§ **About this task**: Take the lines below from the first through the one that contains "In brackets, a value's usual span" and copy them exactly.

*** Block opens ***

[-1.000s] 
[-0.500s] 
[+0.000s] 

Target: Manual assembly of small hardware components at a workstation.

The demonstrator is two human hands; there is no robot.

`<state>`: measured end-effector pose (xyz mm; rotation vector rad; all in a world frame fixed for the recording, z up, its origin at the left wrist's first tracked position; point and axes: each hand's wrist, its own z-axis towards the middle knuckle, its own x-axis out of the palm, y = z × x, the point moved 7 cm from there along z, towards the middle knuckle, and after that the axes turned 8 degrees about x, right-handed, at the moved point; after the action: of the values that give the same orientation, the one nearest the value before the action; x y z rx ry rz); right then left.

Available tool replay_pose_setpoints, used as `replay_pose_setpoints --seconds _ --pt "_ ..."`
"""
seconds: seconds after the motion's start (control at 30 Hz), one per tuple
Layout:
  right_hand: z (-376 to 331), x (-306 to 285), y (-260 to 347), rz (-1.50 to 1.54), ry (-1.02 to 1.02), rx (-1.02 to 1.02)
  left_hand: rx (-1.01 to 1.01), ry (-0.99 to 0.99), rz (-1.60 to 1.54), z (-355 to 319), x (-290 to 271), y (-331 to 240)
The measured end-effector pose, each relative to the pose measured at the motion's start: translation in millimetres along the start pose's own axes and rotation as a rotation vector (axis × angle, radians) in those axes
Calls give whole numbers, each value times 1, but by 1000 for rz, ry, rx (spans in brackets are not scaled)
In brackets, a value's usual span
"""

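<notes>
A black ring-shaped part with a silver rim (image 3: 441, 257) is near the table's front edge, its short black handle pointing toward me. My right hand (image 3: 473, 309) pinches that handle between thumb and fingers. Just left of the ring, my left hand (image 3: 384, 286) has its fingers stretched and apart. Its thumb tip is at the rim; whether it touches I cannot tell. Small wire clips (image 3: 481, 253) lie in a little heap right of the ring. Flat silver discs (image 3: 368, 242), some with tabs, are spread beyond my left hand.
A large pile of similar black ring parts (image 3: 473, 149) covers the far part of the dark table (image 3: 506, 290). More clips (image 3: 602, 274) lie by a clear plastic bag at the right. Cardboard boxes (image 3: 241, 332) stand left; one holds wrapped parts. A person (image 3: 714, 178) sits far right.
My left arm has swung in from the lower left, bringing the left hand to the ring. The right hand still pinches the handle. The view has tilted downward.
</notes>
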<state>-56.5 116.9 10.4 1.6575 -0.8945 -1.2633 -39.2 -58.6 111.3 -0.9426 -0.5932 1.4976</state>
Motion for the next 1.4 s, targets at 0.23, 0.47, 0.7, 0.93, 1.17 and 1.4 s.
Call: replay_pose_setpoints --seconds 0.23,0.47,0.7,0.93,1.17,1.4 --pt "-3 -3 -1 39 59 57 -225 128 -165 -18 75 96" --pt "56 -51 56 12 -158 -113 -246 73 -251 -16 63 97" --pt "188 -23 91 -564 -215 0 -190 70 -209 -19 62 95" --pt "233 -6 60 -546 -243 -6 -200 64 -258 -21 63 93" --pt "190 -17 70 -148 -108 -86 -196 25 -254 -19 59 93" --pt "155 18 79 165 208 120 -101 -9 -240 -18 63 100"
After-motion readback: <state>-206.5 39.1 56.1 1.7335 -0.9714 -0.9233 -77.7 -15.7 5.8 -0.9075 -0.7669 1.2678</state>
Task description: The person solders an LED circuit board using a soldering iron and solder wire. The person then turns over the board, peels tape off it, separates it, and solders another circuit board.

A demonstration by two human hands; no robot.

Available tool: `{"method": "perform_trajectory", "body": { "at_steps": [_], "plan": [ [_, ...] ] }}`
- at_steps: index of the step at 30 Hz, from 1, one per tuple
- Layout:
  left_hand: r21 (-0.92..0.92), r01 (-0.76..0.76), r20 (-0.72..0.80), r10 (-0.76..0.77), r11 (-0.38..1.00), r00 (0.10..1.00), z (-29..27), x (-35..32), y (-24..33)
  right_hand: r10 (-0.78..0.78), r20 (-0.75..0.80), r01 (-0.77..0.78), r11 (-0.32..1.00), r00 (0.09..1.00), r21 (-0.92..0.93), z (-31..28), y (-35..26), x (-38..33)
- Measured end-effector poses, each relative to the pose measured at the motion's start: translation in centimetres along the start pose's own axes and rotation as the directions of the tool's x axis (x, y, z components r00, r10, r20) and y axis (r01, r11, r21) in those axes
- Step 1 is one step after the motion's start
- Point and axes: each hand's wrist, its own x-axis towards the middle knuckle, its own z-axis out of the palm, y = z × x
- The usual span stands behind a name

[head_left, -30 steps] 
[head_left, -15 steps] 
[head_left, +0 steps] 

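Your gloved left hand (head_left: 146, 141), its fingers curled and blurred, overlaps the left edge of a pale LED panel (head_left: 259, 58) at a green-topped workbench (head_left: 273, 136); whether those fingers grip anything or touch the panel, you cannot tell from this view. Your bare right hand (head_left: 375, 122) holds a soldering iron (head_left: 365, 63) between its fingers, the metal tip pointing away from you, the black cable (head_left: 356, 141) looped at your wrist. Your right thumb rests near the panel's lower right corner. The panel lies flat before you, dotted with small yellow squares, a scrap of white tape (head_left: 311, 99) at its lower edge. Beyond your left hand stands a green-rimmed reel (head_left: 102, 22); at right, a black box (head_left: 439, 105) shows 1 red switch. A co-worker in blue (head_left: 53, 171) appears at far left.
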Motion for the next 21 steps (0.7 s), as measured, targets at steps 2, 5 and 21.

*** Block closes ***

§ **Response for this exercise**:
[-1.000s] 
[-0.500s] 
[+0.000s] 

Target: Manual assembly of small hardware components at a workstation.

The demonstrator is two human hands; there is no robot.

`<state>`: measured end-effector pose (xyz mm; rotation vector rad; all in a world frame fixed for the recording, z up, its origin at the left wrist's first tracked position; point and axes: each hand's wrist, its own z-axis towards the middle knuckle, its own x-axis out of the palm, y = z × x, the point moved 7 cm from there along z, towards the middle knuckle, and after that the axes turned 8 degrees about x, right-handed, at the moved point; after the action: of the values that give the same orientation, the one nearest the value before the action; x y z rx ry rz); right then left.

Available tool replay_pose_setpoints, used as `replay_pose_setpoints --seconds _ --pt "_ ..."`
"""
seconds: seconds after the motion's start (control at 30 Hz), one per tuple
Layout:
  right_hand: z (-376 to 331), x (-306 to 285), y (-260 to 347), rz (-1.50 to 1.54), ry (-1.02 to 1.02), rx (-1.02 to 1.02)
  left_hand: rx (-1.01 to 1.01), ry (-0.99 to 0.99), rz (-1.60 to 1.54), z (-355 to 319), x (-290 to 271), y (-331 to 240)
The measured end-effector pose, each relative to the pose measured at the motion's start: translation in millimetres along the start pose's own axes and rotation as a rotation vector (axis × angle, radians) in those axes
Calls give whole numbers, each value times 1, but by 1000 for rz, ry, rx (spans in brackets are not scaled)
In brackets, a value's usual span

This finishes the answer to the exercise.